■ **Activity**: Could you repeat all of the entries below word for word, apart from the pictures?

Start of Block

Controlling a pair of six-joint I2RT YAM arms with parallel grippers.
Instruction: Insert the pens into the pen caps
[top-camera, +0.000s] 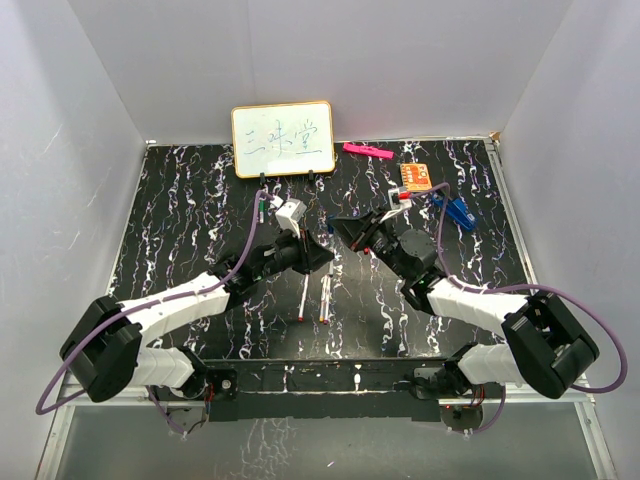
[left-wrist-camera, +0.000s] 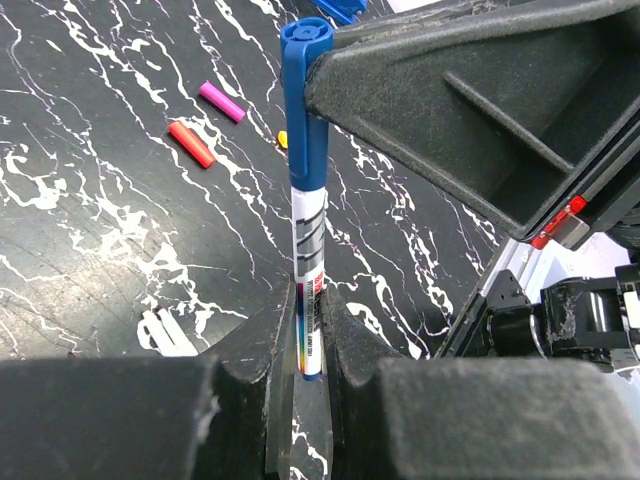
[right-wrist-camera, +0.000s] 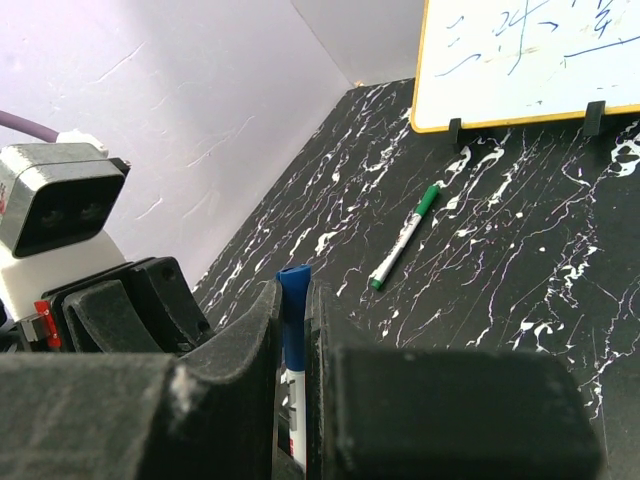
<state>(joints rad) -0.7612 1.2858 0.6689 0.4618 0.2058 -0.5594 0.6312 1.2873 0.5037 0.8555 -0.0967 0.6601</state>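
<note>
My left gripper (left-wrist-camera: 308, 305) is shut on the lower barrel of a white pen (left-wrist-camera: 309, 235) and holds it off the table. A blue cap (left-wrist-camera: 303, 100) sits on the pen's far end. My right gripper (right-wrist-camera: 293, 296) is shut on that blue cap (right-wrist-camera: 293, 318). In the top view the two grippers (top-camera: 320, 251) (top-camera: 351, 232) meet nose to nose over the table's middle. Loose red (left-wrist-camera: 190, 143), purple (left-wrist-camera: 221, 101) and yellow (left-wrist-camera: 283, 139) caps lie on the table beyond. Two uncapped pens (top-camera: 303, 295) (top-camera: 325, 297) lie near the front. A green-capped pen (right-wrist-camera: 405, 237) lies by the whiteboard.
A whiteboard (top-camera: 283, 139) stands at the back centre. A pink marker-like bar (top-camera: 367, 151), an orange board (top-camera: 416, 177) and a blue clip (top-camera: 458, 211) lie at the back right. White walls close in the table on three sides.
</note>
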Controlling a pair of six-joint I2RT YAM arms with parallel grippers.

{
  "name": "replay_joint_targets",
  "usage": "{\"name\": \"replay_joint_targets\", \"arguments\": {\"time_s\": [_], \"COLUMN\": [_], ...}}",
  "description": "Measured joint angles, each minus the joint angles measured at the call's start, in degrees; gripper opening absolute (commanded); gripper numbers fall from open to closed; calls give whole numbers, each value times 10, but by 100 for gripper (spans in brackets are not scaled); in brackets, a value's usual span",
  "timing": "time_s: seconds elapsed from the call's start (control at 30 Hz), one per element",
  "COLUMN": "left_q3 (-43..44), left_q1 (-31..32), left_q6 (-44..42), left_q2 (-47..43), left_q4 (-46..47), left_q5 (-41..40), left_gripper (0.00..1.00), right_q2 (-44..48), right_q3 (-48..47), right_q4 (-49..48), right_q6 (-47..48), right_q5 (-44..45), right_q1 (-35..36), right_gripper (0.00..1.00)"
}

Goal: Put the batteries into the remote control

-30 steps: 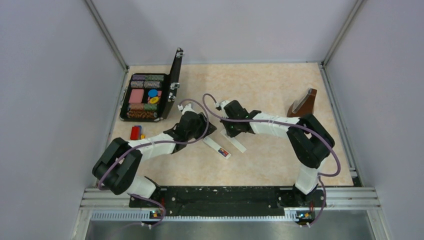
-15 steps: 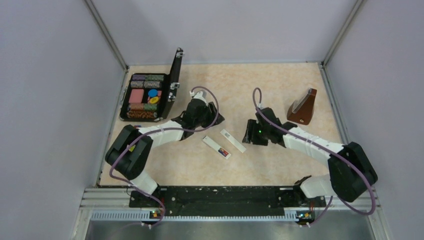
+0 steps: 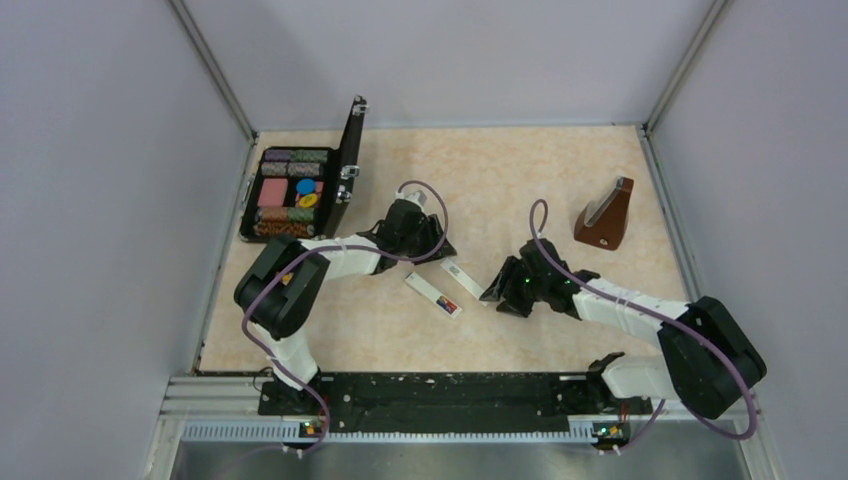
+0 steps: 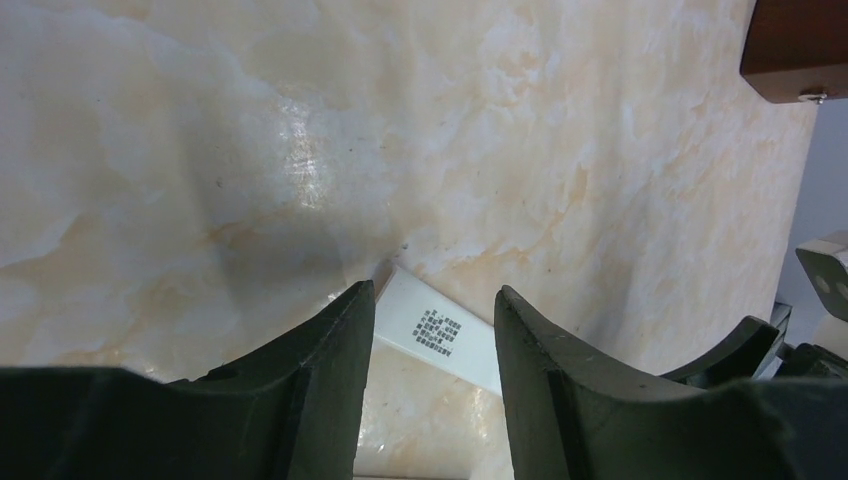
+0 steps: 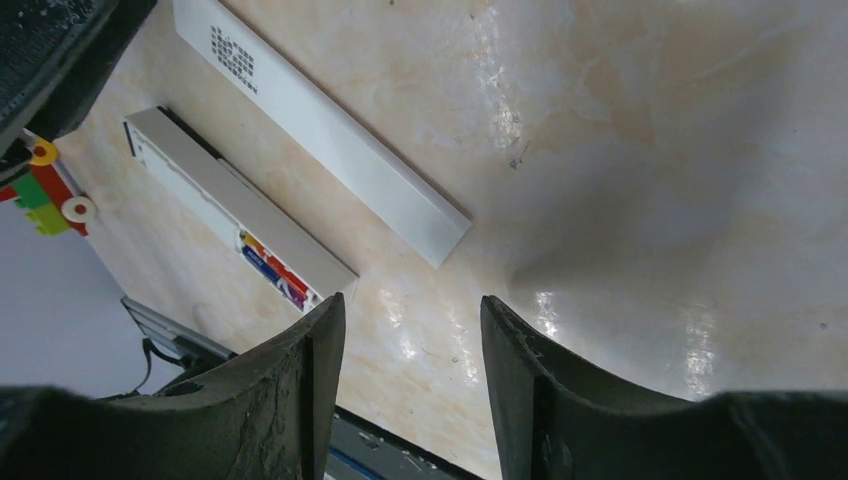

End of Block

■ **Expected output**:
Controlling a pair of six-joint I2RT YAM arms with parallel grippers.
Instruction: Insert the pens into the pen caps
[top-camera, +0.000s] 
[left-wrist-camera, +0.000s] 
[right-wrist-camera, +0.000s] 
<state>(joints rad) -0.7612 1.2858 0.6689 0.4618 0.2058 -0.5594 0.6312 1.2873 0.5037 0.8555 -0.0967 0.6601</state>
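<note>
My left gripper (left-wrist-camera: 308, 305) is shut on the lower barrel of a white pen (left-wrist-camera: 309, 235) and holds it off the table. A blue cap (left-wrist-camera: 303, 100) sits on the pen's far end. My right gripper (right-wrist-camera: 293, 296) is shut on that blue cap (right-wrist-camera: 293, 318). In the top view the two grippers (top-camera: 320, 251) (top-camera: 351, 232) meet nose to nose over the table's middle. Loose red (left-wrist-camera: 190, 143), purple (left-wrist-camera: 221, 101) and yellow (left-wrist-camera: 283, 139) caps lie on the table beyond. Two uncapped pens (top-camera: 303, 295) (top-camera: 325, 297) lie near the front. A green-capped pen (right-wrist-camera: 405, 237) lies by the whiteboard.
A whiteboard (top-camera: 283, 139) stands at the back centre. A pink marker-like bar (top-camera: 367, 151), an orange board (top-camera: 416, 177) and a blue clip (top-camera: 458, 211) lie at the back right. White walls close in the table on three sides.
</note>
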Controlling a pair of six-joint I2RT YAM arms with parallel grippers.

{
  "name": "replay_joint_targets",
  "usage": "{\"name\": \"replay_joint_targets\", \"arguments\": {\"time_s\": [_], \"COLUMN\": [_], ...}}",
  "description": "Measured joint angles, each minus the joint angles measured at the call's start, in degrees; gripper opening absolute (commanded); gripper numbers fall from open to closed; calls give whole numbers, each value times 10, but by 100 for gripper (spans in brackets are not scaled); in brackets, a value's usual span",
  "timing": "time_s: seconds elapsed from the call's start (control at 30 Hz), one per element",
  "COLUMN": "left_q3 (-43..44), left_q1 (-31..32), left_q6 (-44..42), left_q2 (-47..43), left_q4 (-46..47), left_q5 (-41..40), left_gripper (0.00..1.00), right_q2 (-44..48), right_q3 (-48..47), right_q4 (-49..48), right_q6 (-47..48), right_q5 (-44..45), right_q1 (-35..36), right_gripper (0.00..1.00)"
}

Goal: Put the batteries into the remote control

-30 steps: 
-15 steps: 
+0 steps: 
+0 steps: 
+0 steps: 

Output for the exercise is complete.